April 27. 2010 2:00AM - Last modified: March 14. 2012 3:40PM

Biden & Geithner stump at UWM for financial industry reform

  

Vice President Joe Biden and U.S. Treasury Secretary Timothy Geithner urged students at the University of Wisconsin-Milwaukee to support new and increased regulations on the financial services industry, including the stock market.

"I have a strong plea for my colleagues – to get on with the business of attending to the business of the American people," Biden said at the White House's Middle Class Task Force Town Hall Meeting today at UWM. "We all agree that things have gotten a bit out of control and that the status quo is unacceptable. It's time to update the rules for the 21st century."

Republicans in the U.S. Senate are now filibustering President Barack Obama's financial reform plans.

Biden said new regulations on Wall Street are the most important piece of a financial industry overhaul. He said the new rules will: ensure that consumers are protected against unfair and predatory practices; make the derivatives market more transparent; require banks to hold more capital to cover their loans; and break up large banks if they fail.

"Never again should the government bail out a bank or watch the economy implode," Biden said. "This is a big deal, at a time that matters that we get it right, that we get the shady credit default swaps under control and put things on the level again. What people are upset about is that they don't think things are on the level."

Geithner said the new regulations will not stifle Wall Street or the American economy, but will improve financial performance and the financial well-being of the nation's middle class.

"Financial reform is about protecting the security of all Americans," Geithner said. "It is about protecting customers from fraud and abuse. It is about providing a stable source of affordable credit and capital to businesses. It is about protecting the American taxpayer from having to bear the burden of mistakes on Wall Street. It is about making sure that when banks make mistakes, they take responsibility for those mistakes."

Earlier today, officials from Goldman Sachs Group Inc. tried to defend themselves in hearings called by Senate Democrats. The Securities and Exchange Commission has filed a civil fraud complaint against Goldman and one executive, Fabrice Tourre, claiming they misled investors on collateralized debt obligations.

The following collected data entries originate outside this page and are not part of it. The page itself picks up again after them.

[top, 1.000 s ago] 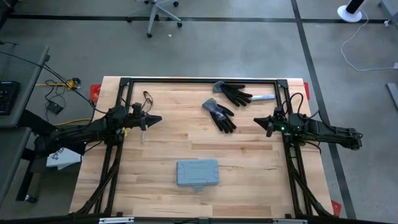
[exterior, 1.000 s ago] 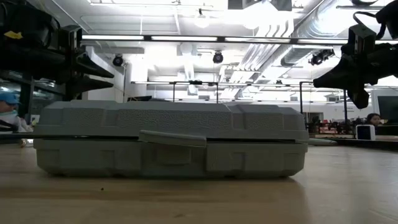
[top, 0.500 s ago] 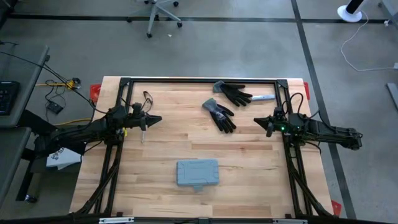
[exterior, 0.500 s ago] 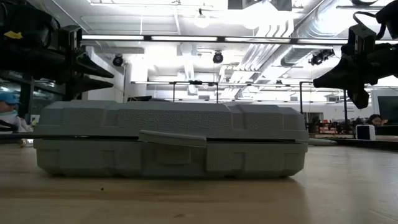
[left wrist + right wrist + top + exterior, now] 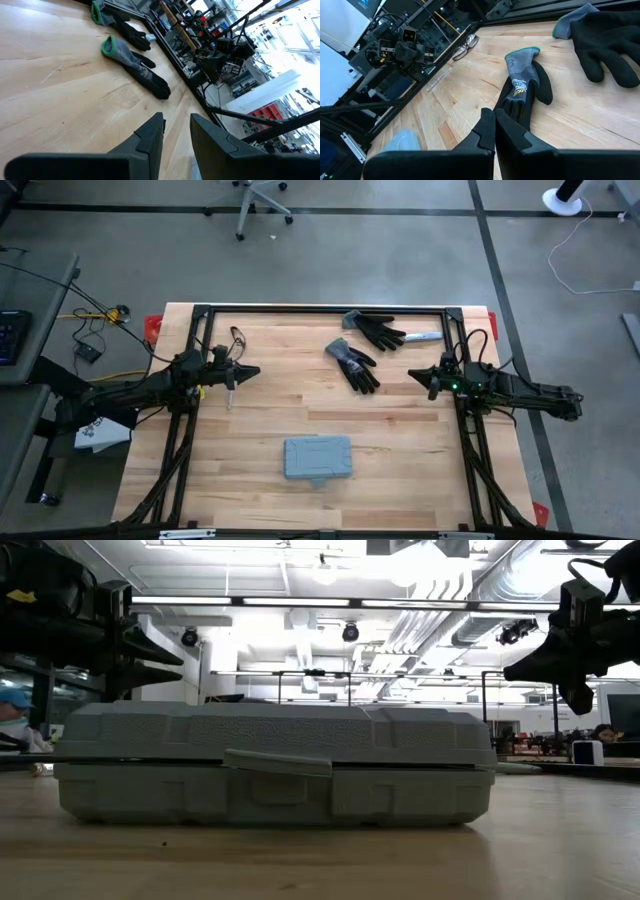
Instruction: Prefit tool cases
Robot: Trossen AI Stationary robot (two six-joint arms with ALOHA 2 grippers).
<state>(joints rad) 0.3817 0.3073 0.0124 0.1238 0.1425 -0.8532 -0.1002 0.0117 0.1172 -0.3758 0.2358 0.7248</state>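
The tool case (image 5: 318, 458) lies closed near the table's (image 5: 400, 440) front edge, well apart from both arms; the left end effector (image 5: 250, 371) hangs partly open and empty, the right end effector (image 5: 418, 376) fully closed, holding nothing; a one-sided push could skid the case, and the gloves (image 5: 352, 364) could snag a reaching arm.

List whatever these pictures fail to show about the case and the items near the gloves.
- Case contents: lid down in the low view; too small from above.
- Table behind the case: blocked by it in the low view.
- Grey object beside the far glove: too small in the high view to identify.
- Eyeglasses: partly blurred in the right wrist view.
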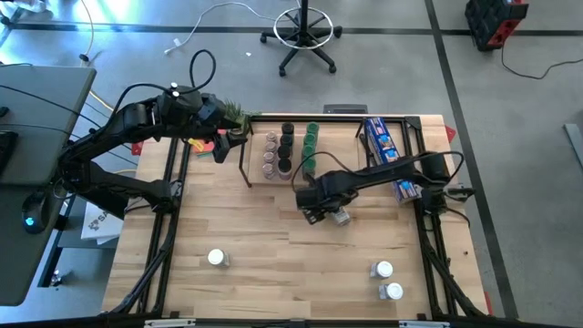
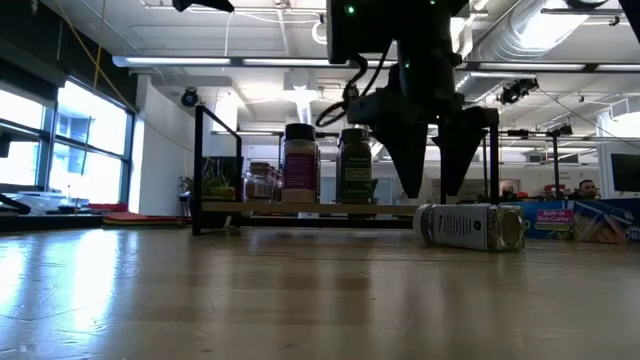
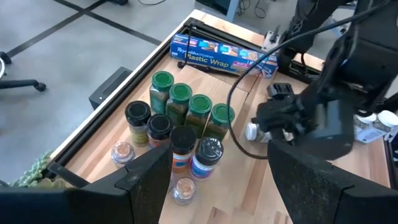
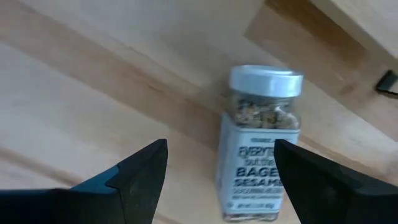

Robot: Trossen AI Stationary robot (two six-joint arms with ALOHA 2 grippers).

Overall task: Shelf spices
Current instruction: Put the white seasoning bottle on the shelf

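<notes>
Nearest to us in the low view, a white-lidded jar (image 2: 470,226) lies on its side on the table (image 2: 300,300), and the right claw (image 2: 436,180) hangs just above it. We see its two fingers spread wide, one to each side of the jar, not touching it and holding nothing. From the right wrist view the same jar sits between the fingers (image 4: 140,171), its label reading partly "BAGEL SESAME".

From above, the right claw (image 1: 321,211) is near the table's middle, with the jar at about its 4 o'clock. The shelf (image 1: 260,173) stands at 12 o'clock from there, against the far edge, already carrying a cluster of spices (image 1: 290,150) with green, black and clear lids. Three more white-lidded jars stand upright toward the near edge: one (image 1: 217,258) at 7 o'clock, two (image 1: 388,281) at 5 o'clock.

The left claw (image 1: 225,141) hovers at the shelf's 9 o'clock end, fingers also spread and empty, beside a small green plant (image 1: 235,113). A blue plastic-wrap box (image 1: 383,138) lies at 2 o'clock.
</notes>
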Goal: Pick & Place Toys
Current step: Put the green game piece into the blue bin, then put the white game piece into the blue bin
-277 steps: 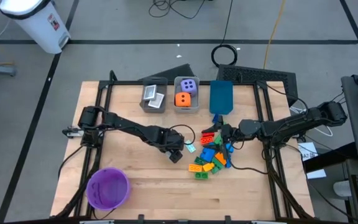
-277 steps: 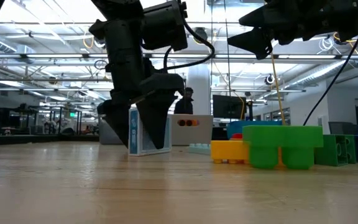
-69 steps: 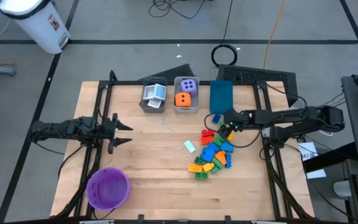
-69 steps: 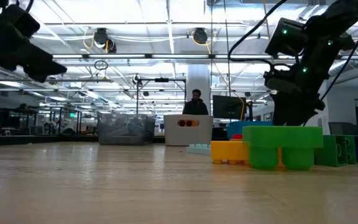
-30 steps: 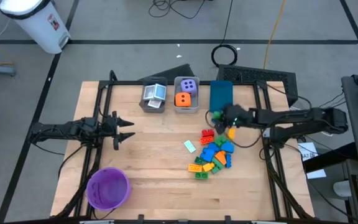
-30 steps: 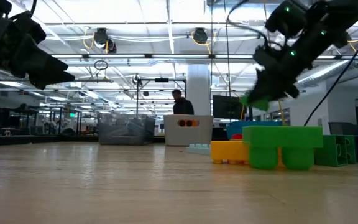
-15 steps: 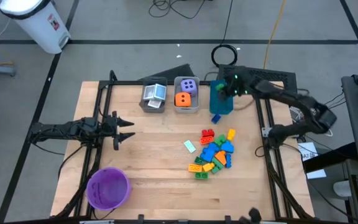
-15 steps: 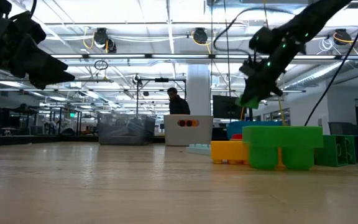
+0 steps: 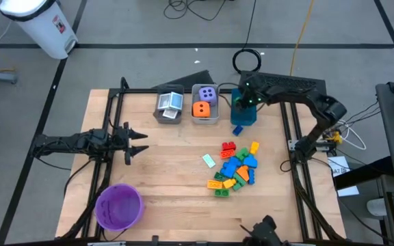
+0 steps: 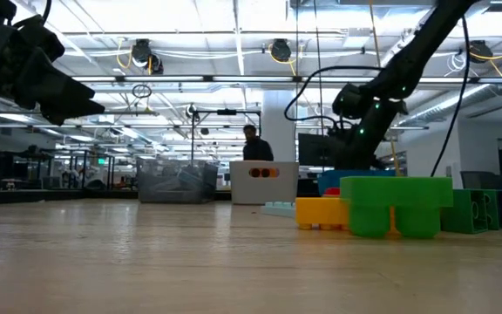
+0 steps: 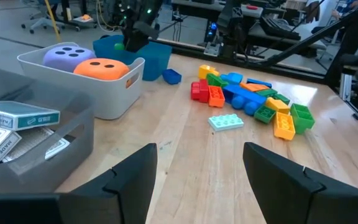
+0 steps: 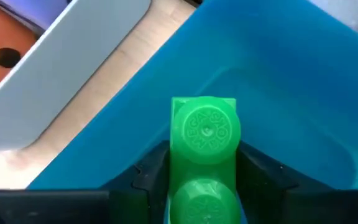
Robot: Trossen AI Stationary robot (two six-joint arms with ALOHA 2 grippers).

Sen. Carl Levin (D-Mich.), chairman of the Senate's Permanent Subcommittee on Investigations, said the firm's conduct of betting against mortgage-related securities that it sold to clients "brings into question the whole function" of Wall Street.

Levin focused on one internal e-mail in which a Goldman executive referred to a "sh-tty deal."

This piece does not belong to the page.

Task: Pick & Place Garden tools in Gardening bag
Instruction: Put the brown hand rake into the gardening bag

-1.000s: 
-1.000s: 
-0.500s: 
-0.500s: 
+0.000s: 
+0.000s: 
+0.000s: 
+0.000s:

"How much of that sh-tty deal did you sell to your clients?" Levin asked Daniel Sparks, former head of Goldman Sachs' Mortgage Department. "You knew it was a sh-tty deal, and you didn't tell your clients … Does that bother you at all?"

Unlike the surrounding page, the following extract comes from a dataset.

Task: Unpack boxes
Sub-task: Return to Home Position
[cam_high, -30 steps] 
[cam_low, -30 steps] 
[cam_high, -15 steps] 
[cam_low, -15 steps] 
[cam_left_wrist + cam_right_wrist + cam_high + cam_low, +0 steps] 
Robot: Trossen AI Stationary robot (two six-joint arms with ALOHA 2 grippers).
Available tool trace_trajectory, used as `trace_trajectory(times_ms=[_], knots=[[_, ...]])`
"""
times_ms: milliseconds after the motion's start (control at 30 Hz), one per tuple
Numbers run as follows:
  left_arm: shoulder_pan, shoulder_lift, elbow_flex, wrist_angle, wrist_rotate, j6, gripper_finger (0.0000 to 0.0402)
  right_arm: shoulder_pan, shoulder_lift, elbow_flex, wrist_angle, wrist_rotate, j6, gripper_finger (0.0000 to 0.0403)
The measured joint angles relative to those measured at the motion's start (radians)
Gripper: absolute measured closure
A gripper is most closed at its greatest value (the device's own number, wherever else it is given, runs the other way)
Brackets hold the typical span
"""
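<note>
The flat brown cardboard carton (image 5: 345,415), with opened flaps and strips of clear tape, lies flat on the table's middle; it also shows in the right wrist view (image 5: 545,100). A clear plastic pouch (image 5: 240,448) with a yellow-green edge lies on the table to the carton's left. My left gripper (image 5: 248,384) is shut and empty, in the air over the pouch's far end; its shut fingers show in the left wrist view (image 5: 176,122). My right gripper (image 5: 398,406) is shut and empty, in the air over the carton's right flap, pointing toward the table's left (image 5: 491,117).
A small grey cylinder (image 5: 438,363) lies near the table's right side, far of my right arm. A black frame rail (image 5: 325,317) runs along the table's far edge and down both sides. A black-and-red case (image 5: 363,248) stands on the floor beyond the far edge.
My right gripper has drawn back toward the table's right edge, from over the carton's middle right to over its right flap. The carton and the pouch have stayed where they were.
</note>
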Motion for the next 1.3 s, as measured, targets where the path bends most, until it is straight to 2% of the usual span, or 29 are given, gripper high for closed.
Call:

If the proposed financial regulations are passed, they will help rebuild the American economy, similar to new regulations passed in the wake of the Great Depression, Biden said.

"When you strip it all away … what you see is that this has gone on before," Biden said. "What matters is that your grandparents' generation set up rules that helped create the most powerful economy the world has ever seen. What we have to do is do it again. The underlying principles are the same."

In the same breath, Biden said government will not rebuild the American economy.

"The free market is a really cool thing - there's nothing like it," Biden said. "They say that Wall Street reform will stifle innovation. Since when does telling the truth stifle innovation?"


Eric Decker is a reporter for BizTimes Milwaukee who covers the financial services industry.